Exercise: Repeat the listing exactly. Do not carry over any pictures.

Data below:
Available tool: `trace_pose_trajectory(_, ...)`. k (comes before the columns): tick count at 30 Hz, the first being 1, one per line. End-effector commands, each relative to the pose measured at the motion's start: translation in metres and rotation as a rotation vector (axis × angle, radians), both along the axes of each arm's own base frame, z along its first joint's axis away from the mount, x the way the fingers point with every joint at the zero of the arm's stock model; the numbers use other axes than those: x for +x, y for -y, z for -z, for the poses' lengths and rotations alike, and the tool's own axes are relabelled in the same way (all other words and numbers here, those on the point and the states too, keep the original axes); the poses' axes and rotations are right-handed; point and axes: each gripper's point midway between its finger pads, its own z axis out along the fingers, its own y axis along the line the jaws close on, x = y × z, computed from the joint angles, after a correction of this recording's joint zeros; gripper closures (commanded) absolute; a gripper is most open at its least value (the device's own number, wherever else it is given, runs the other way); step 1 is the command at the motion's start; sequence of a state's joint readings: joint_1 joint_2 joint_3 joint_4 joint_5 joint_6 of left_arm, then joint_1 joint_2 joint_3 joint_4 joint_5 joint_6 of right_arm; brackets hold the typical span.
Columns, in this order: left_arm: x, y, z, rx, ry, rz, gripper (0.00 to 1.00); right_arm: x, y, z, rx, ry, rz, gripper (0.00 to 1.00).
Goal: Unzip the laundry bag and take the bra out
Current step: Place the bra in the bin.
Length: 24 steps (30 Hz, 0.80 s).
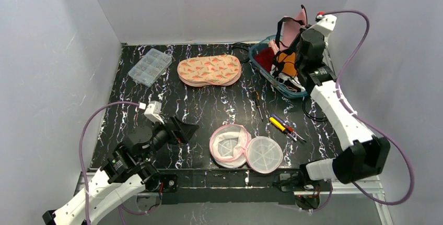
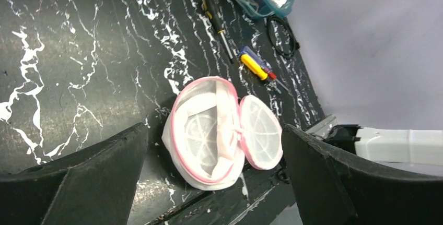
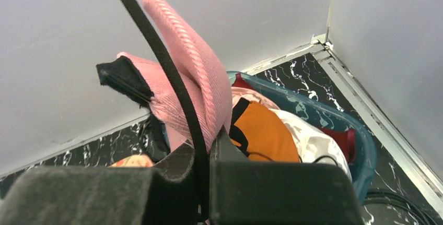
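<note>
Right claw (image 3: 207,154) is clamped shut on the pink bra (image 3: 190,86) by its black strap, holding it above the basket (image 1: 257,52) at the worktop's far right corner; lower it well inside the rim before release, so no strap snags. Left claw (image 1: 184,130) gapes wide, empty. Bag (image 1: 230,144) lies unzipped at the near edge, apparently empty; the basket holds orange, white and red garments.

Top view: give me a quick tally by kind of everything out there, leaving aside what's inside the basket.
Mesh laundry bag: 1
Pink bra, held in the right gripper: 1
Clear parts box: 1
Carrot-print padded piece: 1
Teal basket: 1
Screwdrivers: 3
Black cable loop: 1
Total: 9
</note>
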<state>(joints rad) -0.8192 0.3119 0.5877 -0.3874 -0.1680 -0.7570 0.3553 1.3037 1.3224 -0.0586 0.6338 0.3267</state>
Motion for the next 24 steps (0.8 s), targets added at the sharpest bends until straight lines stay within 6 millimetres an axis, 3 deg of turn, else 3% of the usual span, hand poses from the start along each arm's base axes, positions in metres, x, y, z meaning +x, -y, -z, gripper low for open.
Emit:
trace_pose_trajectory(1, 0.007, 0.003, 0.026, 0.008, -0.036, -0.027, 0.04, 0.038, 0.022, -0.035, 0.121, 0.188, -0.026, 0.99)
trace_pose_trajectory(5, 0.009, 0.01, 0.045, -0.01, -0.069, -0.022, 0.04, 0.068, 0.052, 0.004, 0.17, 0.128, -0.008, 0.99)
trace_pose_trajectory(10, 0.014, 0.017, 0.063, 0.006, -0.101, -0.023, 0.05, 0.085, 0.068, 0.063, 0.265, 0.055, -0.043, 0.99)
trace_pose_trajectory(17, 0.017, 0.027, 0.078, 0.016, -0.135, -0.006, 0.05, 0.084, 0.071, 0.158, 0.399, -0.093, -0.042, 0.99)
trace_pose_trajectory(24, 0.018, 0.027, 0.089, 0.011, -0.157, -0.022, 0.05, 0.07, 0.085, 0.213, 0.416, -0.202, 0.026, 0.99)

Completed task:
Available tool: `trace_pose_trajectory(_, ...)`. k (comes before the columns): tick count at 30 Hz, the first being 1, one per line. End-effector commands, each relative to the pose measured at the motion's start: translation in metres and rotation as a rotation vector (axis × angle, radians), both along the axes of each arm's own base frame, z along its first joint's axis away from the mount, x the way the fingers point with every joint at the zero of the arm's stock model; the numbers use other axes than those: x for +x, y for -y, z for -z, for the poses' lengths and rotations alike, and the tool's own axes are relabelled in the same way (all other words and numbers here, those on the point and the states too, keep the original axes); the poses' axes and rotations are right-handed; point and axes: each gripper's point midway between its finger pads, its own z axis out along the fingers, its own y axis along the line the jaws close on, x = y × z, computed from the joint angles, after a correction of this recording's joint zeros; gripper closures (commanded) absolute; a gripper is most open at its least value (the device's own number, wherever else it is given, runs the other way); step 1 is the command at the motion's start; sequence of a state's joint readings: joint_1 joint_2 joint_3 joint_4 joint_5 joint_6 of left_arm, then joint_1 joint_2 joint_3 joint_4 joint_5 joint_6 of right_arm; brackets hold the typical span.
Columns, in this order: left_arm: x, y, z, rx, ry, rz, gripper (0.00 to 1.00); right_arm: x, y, z, rx, ry, rz, gripper (0.00 to 1.00).
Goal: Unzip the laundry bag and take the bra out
Current step: Place the bra in the bin.
Length: 24 steps (30 Hz, 0.80 s).
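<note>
Right claw (image 3: 207,154) is clamped shut on the pink bra (image 3: 190,86) by its black strap, holding it above the basket (image 1: 257,52) at the worktop's far right corner; lower it well inside the rim before release, so no strap snags. Left claw (image 1: 184,130) gapes wide, empty. Bag (image 1: 230,144) lies unzipped at the near edge, apparently empty; the basket holds orange, white and red garments.

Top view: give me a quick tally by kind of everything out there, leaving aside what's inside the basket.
Mesh laundry bag: 1
Pink bra, held in the right gripper: 1
Clear parts box: 1
Carrot-print padded piece: 1
Teal basket: 1
Screwdrivers: 3
Black cable loop: 1
Total: 9
</note>
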<state>(joints rad) -0.8192 0.3119 0.5877 -0.3874 -0.1680 -0.7570 0.3553 1.3037 1.3224 -0.0586 0.6338 0.3267</state>
Motion for the next 24 steps (0.8 s), targets added at the sharpest bends until straight lines stay within 6 millimetres an axis, 3 deg of turn, else 3% of the usual span, hand poses from the start along each arm's base axes, positions in metres, x, y, z meaning +x, -y, -z, gripper low for open.
Emit:
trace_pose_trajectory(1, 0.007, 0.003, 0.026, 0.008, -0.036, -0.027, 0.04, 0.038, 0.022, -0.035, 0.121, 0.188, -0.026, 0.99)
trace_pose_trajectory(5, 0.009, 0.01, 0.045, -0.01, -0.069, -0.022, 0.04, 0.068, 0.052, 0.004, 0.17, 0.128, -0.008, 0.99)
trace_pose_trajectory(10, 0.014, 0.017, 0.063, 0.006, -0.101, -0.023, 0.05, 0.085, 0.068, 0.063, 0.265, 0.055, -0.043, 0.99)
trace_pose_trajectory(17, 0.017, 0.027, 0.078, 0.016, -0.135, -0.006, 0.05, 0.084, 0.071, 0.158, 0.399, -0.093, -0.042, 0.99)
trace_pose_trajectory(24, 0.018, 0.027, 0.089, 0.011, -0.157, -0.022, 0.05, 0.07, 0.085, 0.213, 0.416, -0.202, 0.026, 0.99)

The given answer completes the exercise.